Two for Tuesday: Winter
I would like to decorate this silence,
but my house grows only cleaner
and more plain. The glass chimes I hung
over the register ring a little
when the heat goes on.
I waited too long to drink my tea.
It was not hot. It was only warm.
Horses in Snow
They are a gift I have wanted again.
Wanted: One moment in mountains
when winter got so cold
the oil froze before it could burn.
I chopped ferns of hoarfrost from all the windows
and peered up at pines, a wedding cake
by a baker gone mad. Swirls by the thousand
shimmered above me until a cloud
lumbered over a ridge,
bringing the heavier white of more flurries.
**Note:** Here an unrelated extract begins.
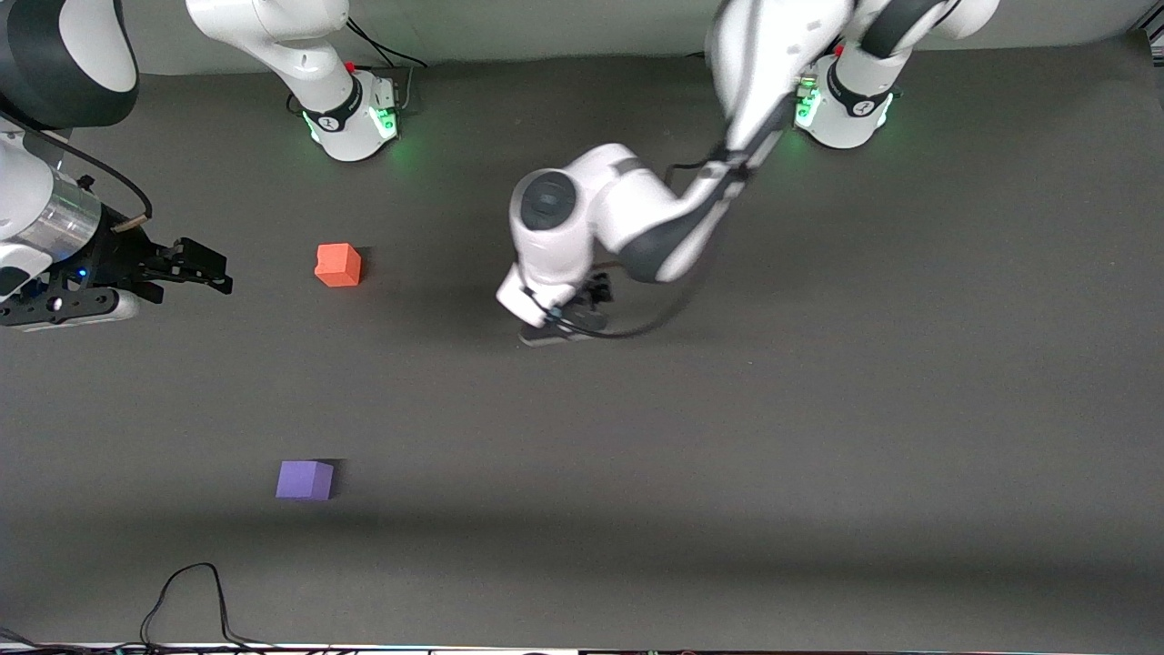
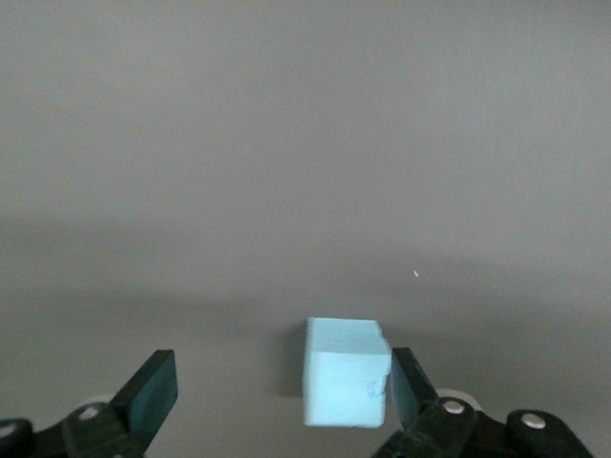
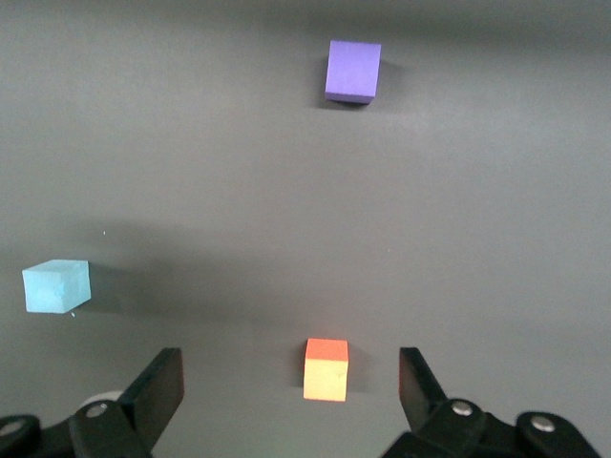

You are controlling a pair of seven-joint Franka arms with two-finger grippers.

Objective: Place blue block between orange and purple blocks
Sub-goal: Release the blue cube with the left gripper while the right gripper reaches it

I believed, I believed, I believed
it would last, that when you went out
to test the black ice or to dig out a Volkswagon
filled with rich women, you’d return
and we’d sputter like oil,
match after match, warm in the making.
Wisconsin’s flat farmland never approved:
I hid in cornfields far into October,
listening to music that whirled from my thumbprint.
When sunset played havoc with bright leaves of alders,
I never mentioned longing or fear.
I crouched like a good refugee in brown creeks
and forgot why Autumn is harder than Spring.
But snug on the western slope of that mountain
I’d accept every terror, break open seals
to release love’s headwaters to unhurried sunlight.
Weren’t we Big Hearts? Through some trick of silver
we held one another, believing each motion the real one,
ah, lover, why were dark sources bundled up
in our eyes? Each owned an agate,
marbled with anguish, a heart or its echo,
we hardly knew. Lips touching lips,
did that break my horizon
as much as those horses broke my belief?
You drove off and I walked the old road,
scolding the doubles that wanted so much.
The chestnut mare whinnied a cloud into scrub pine.
In a windless corner of a corral,
four horses fit like puzzle pieces.
Their dark eyes and lashes defined by the white.
The colt kicked his hind, loped from the fence.
The mares and a stallion galloped behind,
lifting and leaping, finding each other
in full accord with the earth and their bodies.
No harm ever touched them once they cut loose,
snorting at flurries falling again.
How little our chances for feeling ourselves.
They vanished so quickly—one flick of a tail.
Where do their mountains and moments begin?
I stood a long time in sharpening wind.